● **What is needed**
A word-for-word copy of the whole listing is the required answer.
**** Information shown ****
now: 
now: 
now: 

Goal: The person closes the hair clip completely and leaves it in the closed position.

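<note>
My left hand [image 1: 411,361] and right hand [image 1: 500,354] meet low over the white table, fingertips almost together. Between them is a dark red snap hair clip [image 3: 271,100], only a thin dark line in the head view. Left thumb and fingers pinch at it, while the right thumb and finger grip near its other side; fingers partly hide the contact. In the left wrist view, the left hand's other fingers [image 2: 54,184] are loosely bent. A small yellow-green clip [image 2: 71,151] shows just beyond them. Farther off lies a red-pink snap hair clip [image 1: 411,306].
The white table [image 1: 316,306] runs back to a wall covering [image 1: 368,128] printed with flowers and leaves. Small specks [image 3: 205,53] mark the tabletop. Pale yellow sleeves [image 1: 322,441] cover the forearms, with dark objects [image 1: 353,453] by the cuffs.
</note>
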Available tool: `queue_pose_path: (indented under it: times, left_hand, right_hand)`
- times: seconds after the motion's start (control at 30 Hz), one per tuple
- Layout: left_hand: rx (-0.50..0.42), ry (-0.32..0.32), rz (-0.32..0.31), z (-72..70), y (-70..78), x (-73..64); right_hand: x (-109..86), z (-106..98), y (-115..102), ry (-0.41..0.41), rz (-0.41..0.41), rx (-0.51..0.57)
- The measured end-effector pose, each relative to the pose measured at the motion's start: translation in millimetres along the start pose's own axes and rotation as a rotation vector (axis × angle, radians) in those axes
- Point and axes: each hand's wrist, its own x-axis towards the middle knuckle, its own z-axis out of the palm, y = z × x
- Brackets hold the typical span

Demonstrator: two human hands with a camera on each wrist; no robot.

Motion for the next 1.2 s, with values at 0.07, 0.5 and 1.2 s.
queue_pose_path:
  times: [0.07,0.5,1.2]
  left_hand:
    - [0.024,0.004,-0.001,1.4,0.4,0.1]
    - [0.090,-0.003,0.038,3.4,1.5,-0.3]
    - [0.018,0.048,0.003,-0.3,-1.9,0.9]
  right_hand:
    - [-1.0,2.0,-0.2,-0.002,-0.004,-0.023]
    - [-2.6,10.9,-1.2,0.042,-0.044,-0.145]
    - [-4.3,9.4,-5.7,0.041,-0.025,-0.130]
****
● **Exercise response**
now: 
now: 
now: 

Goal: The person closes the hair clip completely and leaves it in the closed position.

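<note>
My left hand [image 1: 411,361] and right hand [image 1: 500,354] meet low over the white table, fingertips almost together. Between them is a dark red snap hair clip [image 3: 271,100], only a thin dark line in the head view. Left thumb and fingers pinch at it, while the right thumb and finger grip near its other side; fingers partly hide the contact. In the left wrist view, the left hand's other fingers [image 2: 54,184] are loosely bent. A small yellow-green clip [image 2: 71,151] shows just beyond them. Farther off lies a red-pink snap hair clip [image 1: 411,306].
The white table [image 1: 316,306] runs back to a wall covering [image 1: 368,128] printed with flowers and leaves. Small specks [image 3: 205,53] mark the tabletop. Pale yellow sleeves [image 1: 322,441] cover the forearms, with dark objects [image 1: 353,453] by the cuffs.
</note>
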Available tool: `queue_pose_path: (indented under it: times, left_hand, right_hand)`
- times: seconds after the motion's start (control at 30 Hz), one per tuple
- Layout: left_hand: rx (-0.50..0.42), ry (-0.32..0.32), rz (-0.32..0.31), z (-72..70), y (-70..78), x (-73..64); right_hand: x (-109..86), z (-106..98), y (-115..102), ry (-0.41..0.41), rz (-0.41..0.41), rx (-0.51..0.57)
- The measured end-effector pose, each relative to the pose measured at the motion's start: translation in millimetres along the start pose's own axes and rotation as a rotation vector (axis × angle, radians) in those axes
- Point and axes: each hand's wrist, its own x-axis towards the middle knuckle, its own z-axis out of the palm, y = z × x
- Brackets hold the typical span

Demonstrator: two human hands with a camera on each wrist; no robot.

Motion for the next 1.2 s, with values at 0.07, 0.5 and 1.2 s.
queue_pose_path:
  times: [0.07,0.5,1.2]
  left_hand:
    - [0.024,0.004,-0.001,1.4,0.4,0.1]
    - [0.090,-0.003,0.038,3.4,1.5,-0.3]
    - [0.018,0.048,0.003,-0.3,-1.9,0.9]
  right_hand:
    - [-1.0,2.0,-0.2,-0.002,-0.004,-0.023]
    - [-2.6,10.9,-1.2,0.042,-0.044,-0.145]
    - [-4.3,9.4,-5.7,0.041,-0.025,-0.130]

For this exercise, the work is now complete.